A recent “Letter Against US Imperialism” by leftist intellectuals such as Angela Davis, Vijay Prashad, Robin Kelley, and Hamid Dabashi denounces the latest Iranian mass uprising and continues the old pattern. It attributes the latest protests in Iran to “Iranian native informants and cheerleaders who serve as functionaries of US imperialism.” It argues that the Iranian masses only want “stability” and “reform” but not regime change. The claims in the letter simply do not match the reality on the ground.

Subsequently, strong protest from many Iranian and some global leftists, including a response by Iranian leftist academic scholar, Mina Khanlarzadeh, compelled some signatories to remove their names. The letter has now been removed from the internet.

Fortunately, there are over seventy members of the US and global left who have signed a different letter in solidarity with the mass protests in Iran. More than a hundred socialist feminists from the MENA region and elsewhere have also signed a letter in support of the 2019 uprisings in the MENA region.

Socialists are supposed to stand for human emancipation and a deep connection with the poor and suffering masses of humanity. The protests in Iran may not have explicit socialist slogans, but they do involve the working class, women, the youth, and oppressed minorities who are opposing exploitation, discrimination, authoritarianism, religious fundamentalism, misogyny, and militarism. This should compel socialists to side with the protests and not with the regime.

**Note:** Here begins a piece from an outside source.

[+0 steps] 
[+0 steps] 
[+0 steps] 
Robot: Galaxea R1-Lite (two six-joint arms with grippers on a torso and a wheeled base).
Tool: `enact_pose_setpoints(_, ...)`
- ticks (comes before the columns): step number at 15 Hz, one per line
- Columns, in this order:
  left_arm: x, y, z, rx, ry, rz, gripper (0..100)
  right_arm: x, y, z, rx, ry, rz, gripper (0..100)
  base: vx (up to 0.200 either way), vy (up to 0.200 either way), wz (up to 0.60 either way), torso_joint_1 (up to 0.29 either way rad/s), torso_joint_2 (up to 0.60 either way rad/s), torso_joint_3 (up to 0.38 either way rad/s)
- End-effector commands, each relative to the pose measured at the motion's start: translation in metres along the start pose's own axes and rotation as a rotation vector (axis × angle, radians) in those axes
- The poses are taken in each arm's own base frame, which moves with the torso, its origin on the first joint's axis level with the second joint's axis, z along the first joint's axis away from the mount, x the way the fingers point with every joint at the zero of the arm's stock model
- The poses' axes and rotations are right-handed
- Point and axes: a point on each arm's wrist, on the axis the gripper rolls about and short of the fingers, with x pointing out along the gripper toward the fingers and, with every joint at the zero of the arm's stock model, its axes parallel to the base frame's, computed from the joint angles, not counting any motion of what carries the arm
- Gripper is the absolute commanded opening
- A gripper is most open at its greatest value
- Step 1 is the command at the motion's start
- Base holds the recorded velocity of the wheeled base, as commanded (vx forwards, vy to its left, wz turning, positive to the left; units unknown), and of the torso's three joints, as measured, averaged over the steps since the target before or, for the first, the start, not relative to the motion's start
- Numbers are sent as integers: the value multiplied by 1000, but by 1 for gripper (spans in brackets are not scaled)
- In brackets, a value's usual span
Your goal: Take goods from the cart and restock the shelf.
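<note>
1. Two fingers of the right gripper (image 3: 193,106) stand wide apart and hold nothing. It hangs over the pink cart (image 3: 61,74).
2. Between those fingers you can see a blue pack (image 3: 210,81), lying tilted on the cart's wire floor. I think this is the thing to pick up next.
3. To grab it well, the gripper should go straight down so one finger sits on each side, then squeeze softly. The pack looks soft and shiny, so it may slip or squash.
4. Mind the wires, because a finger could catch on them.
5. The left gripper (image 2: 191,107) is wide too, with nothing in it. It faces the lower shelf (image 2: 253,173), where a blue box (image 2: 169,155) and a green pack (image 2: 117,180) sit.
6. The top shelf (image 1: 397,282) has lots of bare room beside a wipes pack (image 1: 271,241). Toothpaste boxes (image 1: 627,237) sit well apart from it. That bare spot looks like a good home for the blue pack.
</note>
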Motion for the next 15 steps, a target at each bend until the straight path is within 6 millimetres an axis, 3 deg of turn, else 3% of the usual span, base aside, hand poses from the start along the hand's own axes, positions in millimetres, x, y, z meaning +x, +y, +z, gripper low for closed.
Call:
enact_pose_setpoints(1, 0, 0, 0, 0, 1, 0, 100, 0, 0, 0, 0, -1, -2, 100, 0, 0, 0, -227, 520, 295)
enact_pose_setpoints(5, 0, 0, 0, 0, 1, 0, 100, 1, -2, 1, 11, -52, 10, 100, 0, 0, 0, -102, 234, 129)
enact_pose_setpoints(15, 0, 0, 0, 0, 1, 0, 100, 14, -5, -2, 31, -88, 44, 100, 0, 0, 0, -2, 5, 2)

The US and the global left have a responsibility to reach out to the Iranian protesters, hold Iran’s brutal regime accountable for its murders, call for the immediate release of the over seven thousand detained protesters, as well as other political prisoners who have been languishing in prisons prior to this uprising. We have a responsibility to uplift the struggles and demands of feminists, labor activists, progressive and democratic intellectuals, and oppressed minority groups such as the Kurds, ethnic Arabs, Bahais, Sufis, and the LGBTQ community.

Iranian activists fear that the government will impose another internet blockage and commit mass executions of political prisoners soon. Activists are warning of a scenario similar to 1988 when several thousand political prisoners were executed in a few days and buried in mass graves under an order by Ayatollah Khomeini.

This appeal for help and support is not just for the sake of the Iranians. It is for the sake of defending similar struggles against capitalist exploitation, racism, sexism, and heterosexism in the United States and elsewhere in the world. We need to connect our struggles internationally in order to move forward.